Now this is not to say that artists should not want success. We all have to eat, pay rent, provide ourselves with health care, etc. and fame and fortune is not an unattractive prospect, but at what cost? Do I have to dumb down my work to widen its appeal? Do I have to gloss over some of its rough edges? Should I address popular culture now that high and low are considered equal? Must I strategize a game plan? Do I need a conscience? Is it bad for the work to be naïve about the art world?


My relationship to the mainstream depends on where you are looking from. I no longer keep up on the array of shows in Chelsea galleries as I did as a young artist during the Soho years. Visits to Chelsea invariably end up with feelings of anger and frustration. “How dare they show this junk and ignore me and my serious friends,” I ask. So if the mainstream is what is shown in Chelsea and written about in Art In America then I must say what my friend Norman Turner once said to me, "I have nothing to do with that!"

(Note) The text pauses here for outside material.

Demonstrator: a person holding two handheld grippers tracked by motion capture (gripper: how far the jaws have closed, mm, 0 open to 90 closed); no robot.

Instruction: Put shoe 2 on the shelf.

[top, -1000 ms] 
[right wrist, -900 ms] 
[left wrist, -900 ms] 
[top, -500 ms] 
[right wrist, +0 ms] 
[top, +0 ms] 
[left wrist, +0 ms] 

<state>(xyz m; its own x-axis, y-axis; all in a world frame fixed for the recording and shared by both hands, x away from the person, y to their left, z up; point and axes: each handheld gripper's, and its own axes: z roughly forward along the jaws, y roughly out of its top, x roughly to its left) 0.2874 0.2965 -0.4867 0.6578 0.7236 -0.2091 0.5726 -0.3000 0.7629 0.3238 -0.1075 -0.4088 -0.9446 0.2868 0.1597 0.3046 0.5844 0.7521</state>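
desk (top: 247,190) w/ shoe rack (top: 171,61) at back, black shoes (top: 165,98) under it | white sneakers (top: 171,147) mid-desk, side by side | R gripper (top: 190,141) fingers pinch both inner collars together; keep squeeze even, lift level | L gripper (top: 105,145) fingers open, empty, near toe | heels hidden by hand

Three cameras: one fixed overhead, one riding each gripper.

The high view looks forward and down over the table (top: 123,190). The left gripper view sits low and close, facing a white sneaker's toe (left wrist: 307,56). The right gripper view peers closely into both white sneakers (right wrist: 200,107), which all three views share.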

What I do however, is visit museums more than ever. I travel to Europe as often as possible to look at Art. I teach art history and feel immersed in it all the time. I wrestle with the canon in my studio. I am never bored and feel lucky to be involved in this discourse. With a longer view I can situate myself smack right in the middle of the mainstream after all. And here I can practice the fine art of discernment.

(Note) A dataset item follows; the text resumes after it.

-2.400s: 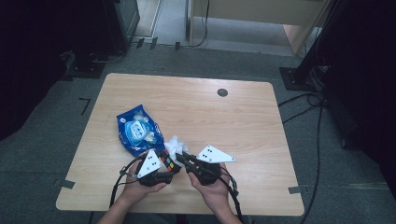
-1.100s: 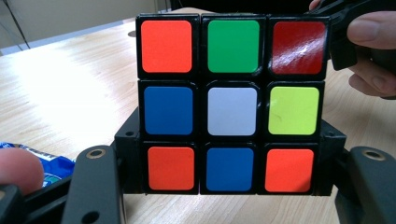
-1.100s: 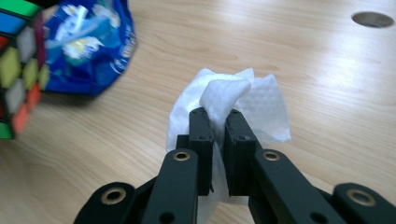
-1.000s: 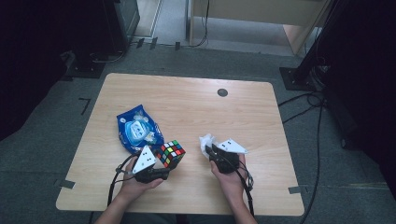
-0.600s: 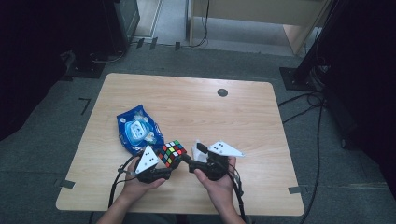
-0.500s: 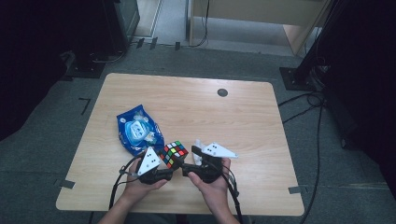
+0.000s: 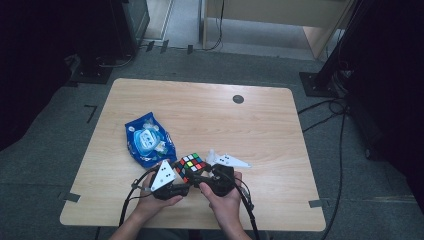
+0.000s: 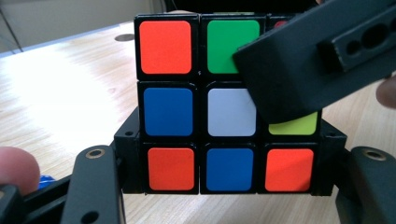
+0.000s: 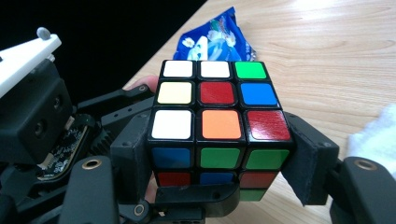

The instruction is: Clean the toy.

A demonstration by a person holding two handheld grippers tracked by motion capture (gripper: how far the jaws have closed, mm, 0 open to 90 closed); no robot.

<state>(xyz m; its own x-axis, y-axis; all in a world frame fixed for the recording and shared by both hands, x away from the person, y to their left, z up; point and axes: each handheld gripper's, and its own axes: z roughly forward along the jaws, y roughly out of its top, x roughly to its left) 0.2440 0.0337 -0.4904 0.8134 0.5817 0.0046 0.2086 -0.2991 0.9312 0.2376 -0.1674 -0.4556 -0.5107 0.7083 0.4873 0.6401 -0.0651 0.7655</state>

The kiss of death for an artist is to be called conservative. I have to believe that there is a way of using knowledge, judgment and honesty in the work that does not preclude staying relevant at the edge. With a great deal of luck perhaps the mainstream will pick up on it.

Monday, February 18, 2008

IN THE SHADOW OF MANHATTAN

Staten Island is in the margins. Everybody thinks it is; everybody says it is, even the people who champion it. A lot of us on Staten Island like it that way. Some of us don't like it that way. In either case, the Island has become an out-of-the-mainstream breeding ground for a growing and diverse creative community, and that Staten Island-based community is linked to Manhattan, Brooklyn, Queens, Atlanta, Los Angeles, Mexico, Puerto Rico, London, Paris, Bilbao, Armenia, Israel, Morocco, Sri Lanka, South Africa, Liberia, China and India.